Sunday, 27 September 2015

To a Blank Page

Dear Blank Page,

I’m hear to tell you I’m not interested in your criticism anymore.

Who are you to judge me? You sit there, doing nothing but blankly staring at me from my computer screen, silently criticizing me, waiting for me to make a mistake so you can underline it with your smug red and green squiggles.

You are not the one sweating in front of her keyboard. You are not the one awake, driven out of bed at 12:51 am because goddammit she just couldn’t stand living in a skin too small for her anymore and finally had to do something brave. Something to let herself be seen. You are not the one utterly afraid, queasy with anxiety and fighting down her need to analyze every word as it comes out because she knows this is going to be posted tonight, because she made a promise to herself that this piece is not allowed to sit in the drafts folder waiting to be “perfected” like a hundred others.

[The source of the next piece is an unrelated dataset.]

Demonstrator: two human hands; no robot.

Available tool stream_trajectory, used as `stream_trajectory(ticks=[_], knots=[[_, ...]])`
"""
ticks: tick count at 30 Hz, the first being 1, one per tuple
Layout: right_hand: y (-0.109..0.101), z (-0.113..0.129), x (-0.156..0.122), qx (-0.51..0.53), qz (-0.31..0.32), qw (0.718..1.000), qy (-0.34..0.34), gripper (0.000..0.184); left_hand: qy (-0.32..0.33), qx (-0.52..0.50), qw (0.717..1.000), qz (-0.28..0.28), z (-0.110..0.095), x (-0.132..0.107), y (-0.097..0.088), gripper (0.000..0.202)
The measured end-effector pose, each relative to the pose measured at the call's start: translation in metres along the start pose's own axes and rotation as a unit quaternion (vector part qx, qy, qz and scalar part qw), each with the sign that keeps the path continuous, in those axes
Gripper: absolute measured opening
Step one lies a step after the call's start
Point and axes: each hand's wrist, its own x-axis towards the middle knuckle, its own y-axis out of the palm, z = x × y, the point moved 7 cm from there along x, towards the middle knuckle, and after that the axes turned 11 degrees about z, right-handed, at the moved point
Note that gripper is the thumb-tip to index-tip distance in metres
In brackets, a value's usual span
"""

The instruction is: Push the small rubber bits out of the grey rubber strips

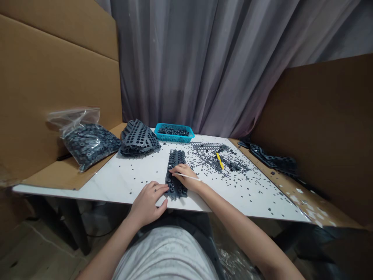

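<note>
A dark grey molded sheet with rows of ring-shaped parts lies lengthwise on the white table in front of me. My left hand lies at its near left edge, fingertips touching it and thumb apart from the fingers. Across the sheet's middle rests my right hand, fingers pinched around a thin white stick. The stick's front end is hidden by the fingers, so I cannot tell exactly where it meets the sheet.
Left stand a clear bag of small grey parts and a stack of perforated sheets. Behind sits a blue basket of parts. Small dark scraps, a yellow-handled tool and another perforated sheet lie to the right. Cardboard walls flank the table.
</note>
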Motion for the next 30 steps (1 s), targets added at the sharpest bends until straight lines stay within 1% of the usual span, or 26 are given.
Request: stream_trajectory(ticks=[1, 3, 5, 6, 9, 11, 19, 23, 27, 28, 30], knots=[[-0.001, -0.002, 0.002, 0.004, -0.010, 1.000, 0.002, 0.012, 0.000, 0.000, 1.000, 0.000, 0.000, 0.000, 0.000, 0.033], [-0.006, -0.006, 0.002, 0.041, -0.048, 0.998, 0.009, 0.011, -0.002, 0.000, 1.000, 0.002, 0.000, 0.000, 0.000, 0.033], [-0.009, -0.009, -0.001, 0.108, -0.081, 0.991, 0.009, 0.011, -0.002, 0.000, 1.000, 0.002, 0.000, 0.000, 0.000, 0.034], [-0.009, -0.010, -0.002, 0.145, -0.088, 0.986, 0.006, 0.011, -0.002, -0.001, 1.000, 0.001, 0.000, 0.000, 0.000, 0.034], [-0.004, -0.011, -0.006, 0.224, -0.071, 0.972, -0.005, 0.016, 0.000, -0.003, 1.000, -0.004, 0.000, -0.001, -0.001, 0.035], [-0.002, -0.011, -0.007, 0.236, -0.061, 0.970, -0.006, 0.019, 0.000, -0.005, 1.000, -0.008, 0.000, -0.001, -0.002, 0.035], [-0.001, -0.011, -0.005, 0.181, -0.061, 0.981, -0.019, 0.017, 0.004, 0.002, 1.000, -0.009, -0.001, 0.000, -0.002, 0.034], [-0.001, -0.007, -0.004, 0.110, -0.050, 0.992, -0.031, 0.012, 0.006, 0.000, 1.000, -0.014, -0.001, -0.001, -0.002, 0.035], [-0.001, -0.009, 0.002, 0.005, -0.022, 1.000, -0.011, 0.013, 0.003, 0.000, 1.000, -0.015, 0.000, -0.001, -0.001, 0.035], [-0.001, -0.011, 0.004, -0.010, -0.021, 1.000, -0.003, 0.012, 0.001, 0.001, 1.000, -0.013, 0.001, -0.001, -0.001, 0.035], [-0.004, -0.017, 0.006, -0.014, -0.040, 0.999, 0.020, 0.011, 0.000, 0.002, 1.000, -0.008, 0.001, -0.001, 0.000, 0.034]])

Not this time.

I don’t need your “should” and “shouldn’t”, your “not good enough”, your “who do you think you are”, “other people are better at this than you, leave it to them”, “that’s a comma splice there, you don’t even know how to write”, “you have nothing important to say”, “you have experienced nothing worth sharing”, and your accusations of “poser” and “pretentious”. I know they’re there, I know they always will be, but I don’t have to accept them as truth. So I’m not going to.

To which you reply: “Well you may have met my challenge this time. You may have filled my blank space with meaning-filled symbols of language this time, but you won’t do it again. You won’t keep it up, you never have. Your writing will be second-rate, seldom, sporadic, and shame-spurred as always. You will never be published. You will never produce anything of any value.”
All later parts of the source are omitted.